▶ **What the task requires**
Extract all lines from the data beneath that include the word "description".

***** Records for the exercise *****

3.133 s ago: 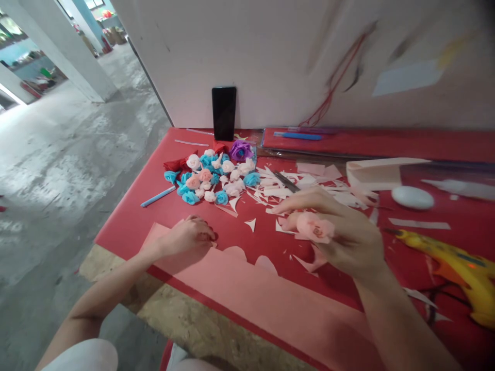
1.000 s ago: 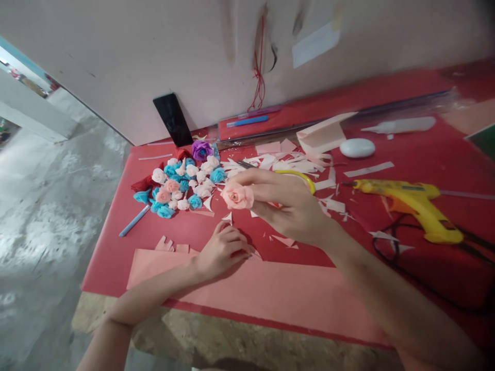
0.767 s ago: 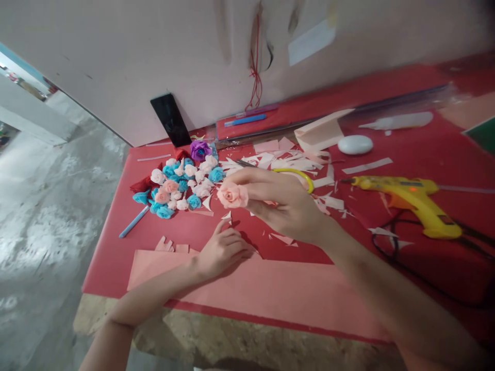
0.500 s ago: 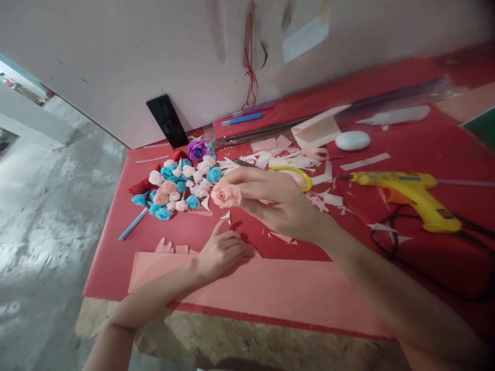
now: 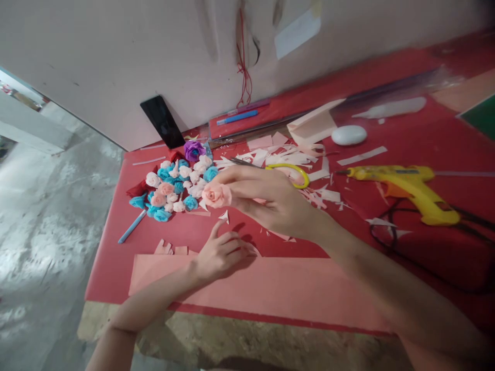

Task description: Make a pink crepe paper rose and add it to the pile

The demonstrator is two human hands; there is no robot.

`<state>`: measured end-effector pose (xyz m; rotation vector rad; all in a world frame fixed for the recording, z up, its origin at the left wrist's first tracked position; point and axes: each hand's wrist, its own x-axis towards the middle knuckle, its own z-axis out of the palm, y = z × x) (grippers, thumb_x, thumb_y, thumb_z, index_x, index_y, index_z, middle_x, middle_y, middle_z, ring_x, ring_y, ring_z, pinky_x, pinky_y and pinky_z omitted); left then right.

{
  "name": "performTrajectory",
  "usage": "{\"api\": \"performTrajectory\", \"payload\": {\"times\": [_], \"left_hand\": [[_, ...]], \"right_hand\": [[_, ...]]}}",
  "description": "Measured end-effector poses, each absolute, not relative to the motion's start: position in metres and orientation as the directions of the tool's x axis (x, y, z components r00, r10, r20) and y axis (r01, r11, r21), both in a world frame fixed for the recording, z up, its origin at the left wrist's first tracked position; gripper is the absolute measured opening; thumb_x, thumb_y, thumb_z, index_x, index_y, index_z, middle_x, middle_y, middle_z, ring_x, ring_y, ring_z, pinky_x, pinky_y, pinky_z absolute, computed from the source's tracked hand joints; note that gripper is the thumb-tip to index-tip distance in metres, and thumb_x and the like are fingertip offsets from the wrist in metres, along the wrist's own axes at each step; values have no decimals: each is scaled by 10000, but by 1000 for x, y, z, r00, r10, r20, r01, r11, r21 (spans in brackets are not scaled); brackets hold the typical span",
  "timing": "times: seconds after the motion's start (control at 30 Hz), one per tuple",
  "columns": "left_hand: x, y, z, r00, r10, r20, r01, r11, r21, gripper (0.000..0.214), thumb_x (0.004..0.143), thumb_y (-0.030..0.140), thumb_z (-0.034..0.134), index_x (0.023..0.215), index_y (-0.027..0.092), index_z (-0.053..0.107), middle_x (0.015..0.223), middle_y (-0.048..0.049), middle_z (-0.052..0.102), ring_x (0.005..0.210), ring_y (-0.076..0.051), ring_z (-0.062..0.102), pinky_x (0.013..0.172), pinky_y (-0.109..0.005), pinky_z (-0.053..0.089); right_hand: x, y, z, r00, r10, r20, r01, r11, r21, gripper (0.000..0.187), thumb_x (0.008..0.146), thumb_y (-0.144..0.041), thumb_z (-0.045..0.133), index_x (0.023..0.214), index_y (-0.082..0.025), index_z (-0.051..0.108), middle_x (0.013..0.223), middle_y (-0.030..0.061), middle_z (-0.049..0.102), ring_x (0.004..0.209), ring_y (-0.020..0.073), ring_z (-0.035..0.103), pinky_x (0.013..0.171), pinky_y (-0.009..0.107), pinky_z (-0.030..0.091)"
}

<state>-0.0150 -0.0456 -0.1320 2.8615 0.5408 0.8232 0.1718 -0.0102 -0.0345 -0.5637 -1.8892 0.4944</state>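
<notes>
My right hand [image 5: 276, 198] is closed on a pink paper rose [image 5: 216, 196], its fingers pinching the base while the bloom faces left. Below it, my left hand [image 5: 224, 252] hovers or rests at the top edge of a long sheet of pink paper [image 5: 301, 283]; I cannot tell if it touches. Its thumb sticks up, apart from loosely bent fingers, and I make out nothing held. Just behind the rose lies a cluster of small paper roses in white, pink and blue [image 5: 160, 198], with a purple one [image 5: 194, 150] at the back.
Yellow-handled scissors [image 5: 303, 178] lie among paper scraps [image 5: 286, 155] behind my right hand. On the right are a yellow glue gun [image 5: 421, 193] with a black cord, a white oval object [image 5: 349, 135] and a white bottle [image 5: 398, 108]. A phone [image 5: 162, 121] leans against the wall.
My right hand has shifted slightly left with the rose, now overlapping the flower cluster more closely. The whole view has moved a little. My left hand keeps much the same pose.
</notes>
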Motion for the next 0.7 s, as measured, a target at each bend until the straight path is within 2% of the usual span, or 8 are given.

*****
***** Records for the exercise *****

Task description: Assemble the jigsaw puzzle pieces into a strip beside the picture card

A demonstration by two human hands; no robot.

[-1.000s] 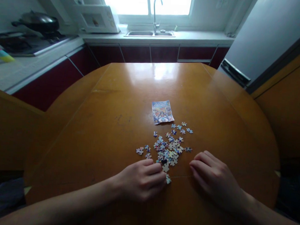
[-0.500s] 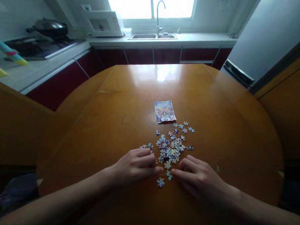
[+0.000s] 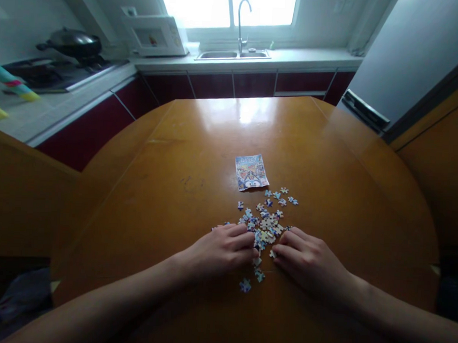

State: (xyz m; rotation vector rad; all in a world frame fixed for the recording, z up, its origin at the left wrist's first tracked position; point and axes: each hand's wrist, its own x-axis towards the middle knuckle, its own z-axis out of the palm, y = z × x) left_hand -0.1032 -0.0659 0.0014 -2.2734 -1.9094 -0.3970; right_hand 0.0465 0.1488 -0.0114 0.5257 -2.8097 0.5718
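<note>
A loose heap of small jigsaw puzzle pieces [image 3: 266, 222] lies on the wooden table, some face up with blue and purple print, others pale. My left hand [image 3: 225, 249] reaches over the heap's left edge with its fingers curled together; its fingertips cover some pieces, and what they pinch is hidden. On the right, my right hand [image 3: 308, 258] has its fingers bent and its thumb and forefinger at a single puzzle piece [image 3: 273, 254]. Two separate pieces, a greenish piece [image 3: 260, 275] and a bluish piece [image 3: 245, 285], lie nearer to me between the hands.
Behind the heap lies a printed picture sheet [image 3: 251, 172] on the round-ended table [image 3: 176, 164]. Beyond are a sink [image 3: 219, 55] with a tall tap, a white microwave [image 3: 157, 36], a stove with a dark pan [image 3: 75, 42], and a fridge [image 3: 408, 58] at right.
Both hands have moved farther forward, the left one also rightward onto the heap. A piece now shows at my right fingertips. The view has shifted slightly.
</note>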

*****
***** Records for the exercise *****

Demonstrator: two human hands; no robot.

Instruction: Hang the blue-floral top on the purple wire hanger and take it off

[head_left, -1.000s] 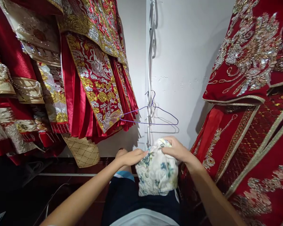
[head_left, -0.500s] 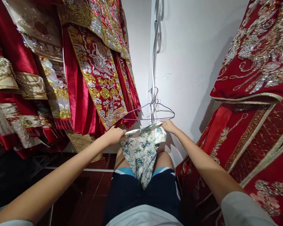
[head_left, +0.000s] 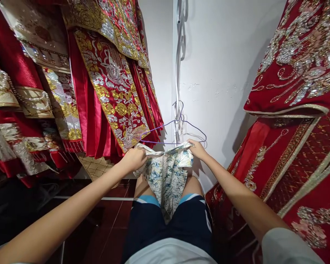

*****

▶ **Result for this task**
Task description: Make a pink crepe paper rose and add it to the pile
  "description": "Measured end-effector poses, each absolute, not relative to the motion's start: position in metres and orientation as the directions of the tool's x axis (x, y, z components r00, r10, r20) and y axis (r01, r11, r21), both in a world frame fixed for the recording, z up, its origin at the left wrist's first tracked position; gripper is the absolute measured opening; thumb_x, thumb_y, thumb_z, index_x, index_y, index_z, middle_x, middle_y, middle_z, ring_x, ring_y, ring_z, pinky_x, pinky_y, pinky_z absolute, computed from the source's tracked hand joints; note that gripper is the thumb-tip to index-tip distance in metres, and thumb_x and the like are fingertip offsets from the wrist in metres, along the wrist's own axes at each step; values have no decimals: each is scaled by 10000, but by 1000 for x, y, z, r00, r10, r20, r01, r11, r21 (spans in brackets are not scaled); brackets hold the typical span",
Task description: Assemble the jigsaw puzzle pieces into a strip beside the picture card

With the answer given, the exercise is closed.